The data that follows is to be copied exactly, with each image removed.

Top of MATERIAL SHOWN

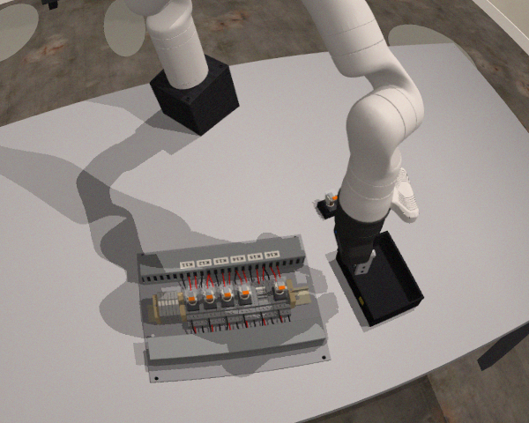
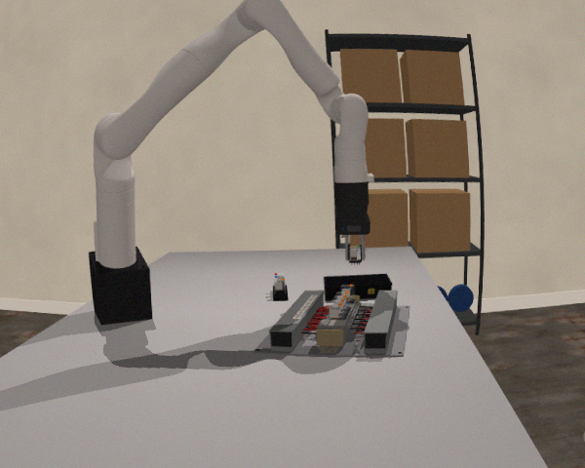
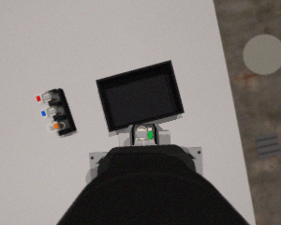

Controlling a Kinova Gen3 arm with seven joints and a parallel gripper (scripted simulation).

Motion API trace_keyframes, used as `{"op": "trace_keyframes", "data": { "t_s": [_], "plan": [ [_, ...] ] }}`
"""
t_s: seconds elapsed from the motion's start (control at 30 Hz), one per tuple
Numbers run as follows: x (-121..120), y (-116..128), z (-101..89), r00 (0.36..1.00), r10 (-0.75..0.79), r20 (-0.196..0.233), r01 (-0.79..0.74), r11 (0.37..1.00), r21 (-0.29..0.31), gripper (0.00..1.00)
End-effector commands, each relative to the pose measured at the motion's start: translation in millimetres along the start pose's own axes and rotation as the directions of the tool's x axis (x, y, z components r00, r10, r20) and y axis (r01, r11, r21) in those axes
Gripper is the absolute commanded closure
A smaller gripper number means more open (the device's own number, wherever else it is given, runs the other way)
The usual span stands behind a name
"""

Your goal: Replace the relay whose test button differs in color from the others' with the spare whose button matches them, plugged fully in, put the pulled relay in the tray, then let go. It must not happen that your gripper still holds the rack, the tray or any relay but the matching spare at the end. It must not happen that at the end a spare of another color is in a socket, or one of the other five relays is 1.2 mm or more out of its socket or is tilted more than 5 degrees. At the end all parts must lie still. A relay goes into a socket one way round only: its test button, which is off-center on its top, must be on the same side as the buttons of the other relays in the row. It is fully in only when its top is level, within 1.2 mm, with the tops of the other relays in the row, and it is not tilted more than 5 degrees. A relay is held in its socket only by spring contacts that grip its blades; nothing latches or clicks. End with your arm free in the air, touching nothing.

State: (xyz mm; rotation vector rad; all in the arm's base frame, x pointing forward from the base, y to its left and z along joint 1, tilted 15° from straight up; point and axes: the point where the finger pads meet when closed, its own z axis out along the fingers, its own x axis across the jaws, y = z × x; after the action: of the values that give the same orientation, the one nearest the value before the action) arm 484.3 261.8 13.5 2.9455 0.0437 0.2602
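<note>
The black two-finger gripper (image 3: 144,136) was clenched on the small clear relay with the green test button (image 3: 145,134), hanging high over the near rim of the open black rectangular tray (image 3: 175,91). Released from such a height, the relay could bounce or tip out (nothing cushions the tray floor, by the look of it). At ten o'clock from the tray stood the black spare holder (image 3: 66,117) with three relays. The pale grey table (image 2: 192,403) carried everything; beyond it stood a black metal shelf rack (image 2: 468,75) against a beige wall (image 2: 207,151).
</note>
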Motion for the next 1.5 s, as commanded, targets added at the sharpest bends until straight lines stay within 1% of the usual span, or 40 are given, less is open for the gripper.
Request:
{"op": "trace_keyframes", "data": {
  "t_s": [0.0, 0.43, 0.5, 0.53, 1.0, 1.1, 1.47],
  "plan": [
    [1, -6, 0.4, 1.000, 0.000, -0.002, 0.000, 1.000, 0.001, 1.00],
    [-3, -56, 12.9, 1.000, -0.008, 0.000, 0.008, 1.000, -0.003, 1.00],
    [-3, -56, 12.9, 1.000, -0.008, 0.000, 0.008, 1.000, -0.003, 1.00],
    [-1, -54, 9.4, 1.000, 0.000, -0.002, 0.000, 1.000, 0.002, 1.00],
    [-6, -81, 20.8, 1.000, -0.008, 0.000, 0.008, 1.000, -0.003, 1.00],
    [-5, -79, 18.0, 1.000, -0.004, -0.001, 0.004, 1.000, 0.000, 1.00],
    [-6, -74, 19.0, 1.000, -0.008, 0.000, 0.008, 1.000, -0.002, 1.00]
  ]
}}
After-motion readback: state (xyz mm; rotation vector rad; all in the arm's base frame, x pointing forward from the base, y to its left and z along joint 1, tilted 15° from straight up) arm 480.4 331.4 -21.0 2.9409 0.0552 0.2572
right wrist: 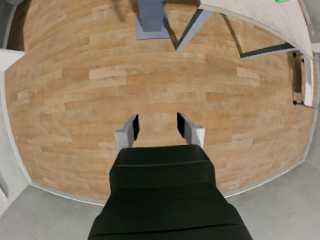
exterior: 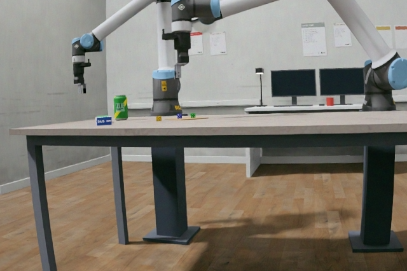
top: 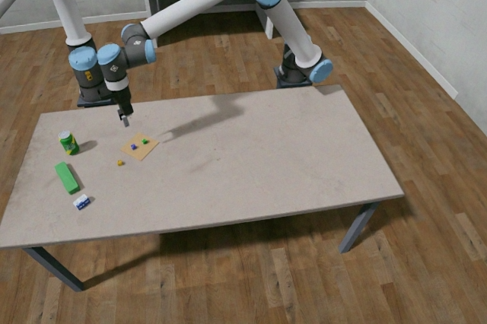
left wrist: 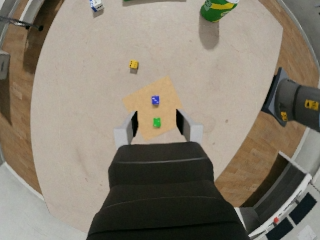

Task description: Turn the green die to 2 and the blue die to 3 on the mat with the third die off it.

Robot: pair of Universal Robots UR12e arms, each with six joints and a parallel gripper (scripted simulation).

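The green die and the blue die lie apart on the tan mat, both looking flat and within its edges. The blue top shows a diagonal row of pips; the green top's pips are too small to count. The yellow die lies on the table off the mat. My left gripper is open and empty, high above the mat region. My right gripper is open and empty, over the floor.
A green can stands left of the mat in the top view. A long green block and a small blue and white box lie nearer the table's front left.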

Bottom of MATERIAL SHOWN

## OUTPUT
Controlling a Kinova Gen3 arm with seven joints and a parallel gripper (scripted simulation).

Motion API trace_keyframes, used as `{"op": "trace_keyframes", "data": { "t_s": [_], "plan": [ [_, ...] ] }}`
"""
t_s: seconds elapsed from the motion's start (control at 30 Hz), one per tuple
Numbers run as follows: x (-121..120), y (-116..128), z (-101..89), r00 (0.36..1.00), r10 (-0.75..0.79), r20 (-0.196..0.233), r01 (-0.79..0.74), r11 (0.37..1.00), r21 (-0.29..0.31), gripper (0.00..1.00)
End-effector commands, each relative to the pose measured at the motion's start: translation in millimetres along the start pose's own axes and rotation as the directions of the tool's x axis (x, y, z components r00, r10, r20) and y axis (r01, r11, r21) in those axes
Gripper is the absolute commanded closure
A smaller gripper number means more open (the device's own number, wherever else it is given, runs the other way)
The usual span stands behind a name
"""

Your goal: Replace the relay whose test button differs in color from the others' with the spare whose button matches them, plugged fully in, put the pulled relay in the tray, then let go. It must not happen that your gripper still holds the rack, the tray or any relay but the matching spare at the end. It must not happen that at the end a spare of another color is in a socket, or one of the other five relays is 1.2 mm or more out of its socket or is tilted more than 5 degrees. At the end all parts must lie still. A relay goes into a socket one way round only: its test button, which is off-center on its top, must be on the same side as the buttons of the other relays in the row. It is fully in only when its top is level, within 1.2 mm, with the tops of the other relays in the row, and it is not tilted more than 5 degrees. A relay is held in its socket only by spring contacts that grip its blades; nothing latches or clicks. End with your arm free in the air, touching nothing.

State: (xyz mm; rotation vector rad; all in the arm's base frame, x pointing forward from the base, y to its left and z along joint 1, tilted 15° from straight up; point and axes: the point where the finger pads meet when closed, its own z axis out along the fingers, its own x axis across the jaws, y = z × x; after the action: of the values that give the same orientation, the one nearest the value before the action) arm 484.3 261.8 13.5 2.9455 0.0437 0.2602
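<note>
The black two-finger gripper (image 3: 144,136) was clenched on the small clear relay with the green test button (image 3: 145,134), hanging high over the near rim of the open black rectangular tray (image 3: 175,91). Released from such a height, the relay could bounce or tip out (nothing cushions the tray floor, by the look of it). At ten o'clock from the tray stood the black spare holder (image 3: 66,117) with three relays. The pale grey table (image 2: 192,403) carried everything; beyond it stood a black metal shelf rack (image 2: 468,75) against a beige wall (image 2: 207,151).
</note>
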Motion for the next 1.5 s, as commanded, targets added at the sharpest bends until straight lines stay within 1% of the usual span, or 40 are given, less is open for the gripper.
Request:
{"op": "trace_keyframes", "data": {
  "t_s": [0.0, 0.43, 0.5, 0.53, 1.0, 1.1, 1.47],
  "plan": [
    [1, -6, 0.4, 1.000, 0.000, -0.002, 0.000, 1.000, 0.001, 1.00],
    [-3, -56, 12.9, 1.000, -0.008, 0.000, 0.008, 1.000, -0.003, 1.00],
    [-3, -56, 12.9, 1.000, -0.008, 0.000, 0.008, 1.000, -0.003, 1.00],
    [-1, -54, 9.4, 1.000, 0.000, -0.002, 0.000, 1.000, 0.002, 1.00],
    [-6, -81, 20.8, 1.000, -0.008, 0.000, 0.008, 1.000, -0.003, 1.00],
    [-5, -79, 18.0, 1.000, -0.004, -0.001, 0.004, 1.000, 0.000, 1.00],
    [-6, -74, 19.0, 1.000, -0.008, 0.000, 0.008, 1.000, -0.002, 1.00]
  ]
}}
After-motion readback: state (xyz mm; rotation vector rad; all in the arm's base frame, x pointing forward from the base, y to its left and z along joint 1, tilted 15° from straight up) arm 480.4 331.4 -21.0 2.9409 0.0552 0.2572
right wrist: 
exterior: 
top: 
left wrist: 

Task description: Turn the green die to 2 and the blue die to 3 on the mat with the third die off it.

Robot: pair of Universal Robots UR12e arms, each with six joints and a parallel gripper (scripted simulation).

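The green die and the blue die lie apart on the tan mat, both looking flat and within its edges. The blue top shows a diagonal row of pips; the green top's pips are too small to count. The yellow die lies on the table off the mat. My left gripper is open and empty, high above the mat region. My right gripper is open and empty, over the floor.
A green can stands left of the mat in the top view. A long green block and a small blue and white box lie nearer the table's front left.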

Nothing else is needed to finish the exercise.